Dari penggeledahan itu, penyidik menyita berbagai barang bukti berupa dokumen dan bukti elektronik.
Ketiga lokasi tersebut, yakni ruang kerja tersangka Wakil Ketua Komisi VII DPR Eni Maulani di Gedung DPR RI, Senayan, Jakarta.
Kemudian, di Kantor PT PLN Persero dan ketiga di Kantor Pembangkitan Listrik Jawa-Bali atau PT Indonesia Power di Jalan Jenderal Gatot Subroto, Jakarta.
"Penggeledahan di kantor tersangka EMS di DPR selesai sekitar pukul 22.00. Sedangkan di PBJ Indonesia Power sekitar pukul 01.00 dini hari dan PLN setelah itu," ujar Juru Bicara KPK Febri Diansyah saat dikonfirmasi, Selasa.
Menurut Febri, penyidik menyita dokumen terkait latar belakang penunjukan Blackgold Natural Resources Limited dalam proyek Pembangkit Listrik Tenaga Uap (PLTU) Riau-1.
Kemudian, penyidik menyita dokumen perjanjian, skema proyek, hingga dokumen hasil rapat.
Selain itu, ada barang bukti berupa video kamera pengawas (CCTV) dan alat komunikasi yang disita.
Sebelumnya, KPK menetapkan Eni Maulani Saragih sebagai tersangka atas kasus dugaan suap terkait kesepakatan kontrak kerja sama pembangunan PLTU Riau-1 di Provinsi Riau.
KPK juga menetapkan Johannes Budisutrisno Kotjo, yang diduga menjadi pihak pemberi suap.
KPK telah melakukan penyelidikan kasus ini sejak Juni 2018, setelah mendapatkan informasi dari masyarakat.

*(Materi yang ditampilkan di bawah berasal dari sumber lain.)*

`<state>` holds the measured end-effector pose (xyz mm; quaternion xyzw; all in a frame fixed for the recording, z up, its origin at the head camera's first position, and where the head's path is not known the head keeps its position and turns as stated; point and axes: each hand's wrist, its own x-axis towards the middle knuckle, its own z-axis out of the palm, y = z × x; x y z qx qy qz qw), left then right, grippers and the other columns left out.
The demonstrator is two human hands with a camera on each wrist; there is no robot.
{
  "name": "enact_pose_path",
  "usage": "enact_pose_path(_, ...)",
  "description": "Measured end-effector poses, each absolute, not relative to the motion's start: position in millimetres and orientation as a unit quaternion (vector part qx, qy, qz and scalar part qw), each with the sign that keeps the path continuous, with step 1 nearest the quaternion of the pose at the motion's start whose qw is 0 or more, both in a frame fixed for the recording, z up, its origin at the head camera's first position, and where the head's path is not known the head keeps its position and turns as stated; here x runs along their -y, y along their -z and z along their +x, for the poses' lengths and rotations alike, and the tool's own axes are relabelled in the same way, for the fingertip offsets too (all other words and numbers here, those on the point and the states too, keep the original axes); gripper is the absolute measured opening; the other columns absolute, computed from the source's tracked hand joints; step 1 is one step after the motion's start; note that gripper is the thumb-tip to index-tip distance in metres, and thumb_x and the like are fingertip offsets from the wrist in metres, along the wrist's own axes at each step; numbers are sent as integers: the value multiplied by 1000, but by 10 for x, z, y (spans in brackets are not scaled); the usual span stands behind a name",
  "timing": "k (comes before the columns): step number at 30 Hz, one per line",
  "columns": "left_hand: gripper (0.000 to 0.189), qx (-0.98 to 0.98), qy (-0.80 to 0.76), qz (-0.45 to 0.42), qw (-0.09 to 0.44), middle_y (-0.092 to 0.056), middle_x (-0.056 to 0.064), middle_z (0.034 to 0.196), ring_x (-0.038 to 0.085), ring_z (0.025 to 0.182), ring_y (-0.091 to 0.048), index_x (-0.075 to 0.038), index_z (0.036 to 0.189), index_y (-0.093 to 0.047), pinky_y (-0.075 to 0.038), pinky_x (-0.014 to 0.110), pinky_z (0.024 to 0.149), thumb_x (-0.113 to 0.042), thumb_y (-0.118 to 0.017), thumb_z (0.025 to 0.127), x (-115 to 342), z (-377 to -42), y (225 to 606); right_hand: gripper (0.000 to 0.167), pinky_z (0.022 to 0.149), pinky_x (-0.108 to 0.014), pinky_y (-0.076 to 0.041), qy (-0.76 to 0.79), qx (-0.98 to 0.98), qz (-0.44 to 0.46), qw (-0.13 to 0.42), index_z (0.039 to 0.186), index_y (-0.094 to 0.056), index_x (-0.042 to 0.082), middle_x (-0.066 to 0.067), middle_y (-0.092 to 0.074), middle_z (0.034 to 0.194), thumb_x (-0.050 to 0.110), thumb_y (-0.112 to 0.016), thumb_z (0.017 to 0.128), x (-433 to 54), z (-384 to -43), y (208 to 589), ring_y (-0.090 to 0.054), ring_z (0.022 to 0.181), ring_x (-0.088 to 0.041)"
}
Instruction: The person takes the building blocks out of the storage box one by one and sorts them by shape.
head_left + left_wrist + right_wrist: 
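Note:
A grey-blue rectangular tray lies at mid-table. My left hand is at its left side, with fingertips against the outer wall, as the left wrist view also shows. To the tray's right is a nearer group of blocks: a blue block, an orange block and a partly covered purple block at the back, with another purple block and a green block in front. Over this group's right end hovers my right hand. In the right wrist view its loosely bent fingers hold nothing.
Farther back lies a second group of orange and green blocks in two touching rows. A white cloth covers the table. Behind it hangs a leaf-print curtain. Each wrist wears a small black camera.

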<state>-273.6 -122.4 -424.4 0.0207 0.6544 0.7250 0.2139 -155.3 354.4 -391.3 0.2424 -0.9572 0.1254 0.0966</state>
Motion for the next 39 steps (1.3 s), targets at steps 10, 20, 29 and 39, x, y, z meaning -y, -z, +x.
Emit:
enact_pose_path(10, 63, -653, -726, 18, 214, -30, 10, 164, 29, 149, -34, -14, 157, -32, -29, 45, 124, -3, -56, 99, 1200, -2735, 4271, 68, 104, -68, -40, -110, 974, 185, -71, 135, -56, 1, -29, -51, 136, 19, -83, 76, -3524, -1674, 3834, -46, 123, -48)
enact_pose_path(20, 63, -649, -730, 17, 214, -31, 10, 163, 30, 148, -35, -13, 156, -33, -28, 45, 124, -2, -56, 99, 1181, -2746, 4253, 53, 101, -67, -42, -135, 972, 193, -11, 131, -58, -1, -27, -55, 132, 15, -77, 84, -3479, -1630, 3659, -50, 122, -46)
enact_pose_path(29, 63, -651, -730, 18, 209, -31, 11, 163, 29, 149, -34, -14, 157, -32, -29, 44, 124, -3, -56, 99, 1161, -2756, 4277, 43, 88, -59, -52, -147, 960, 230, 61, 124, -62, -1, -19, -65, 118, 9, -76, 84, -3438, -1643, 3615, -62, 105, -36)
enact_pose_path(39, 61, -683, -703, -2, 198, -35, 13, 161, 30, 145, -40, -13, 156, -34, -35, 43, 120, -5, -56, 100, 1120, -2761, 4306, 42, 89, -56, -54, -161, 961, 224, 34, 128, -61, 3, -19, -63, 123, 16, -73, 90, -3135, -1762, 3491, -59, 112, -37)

Pada Jumat (13/7/2018) siang, tim penindakan KPK mengidentifikasi adanya penyerahan uang dari Audrey Ratna Justianty kepada Tahta Maharaya di lantai 8 gedung Graha BIP.
Audrey merupakan sekretaris Johannes Budisutrisno Kotjo. Sedangkan Tahta adalah staf sekaligus keponakan Eni Maulani Saragih.
Menurut KPK, Eni menerima suap total sebesar Rp 4,8 miliar yang merupakan commitment fee 2,5 persen dari nilai kontrak proyek pembangkit listrik 35.000 megawatt itu.
Diduga, suap diberikan agar proses penandatanganan kerja sama terkait pembangunan PLTU Riau-1 berjalan mulus.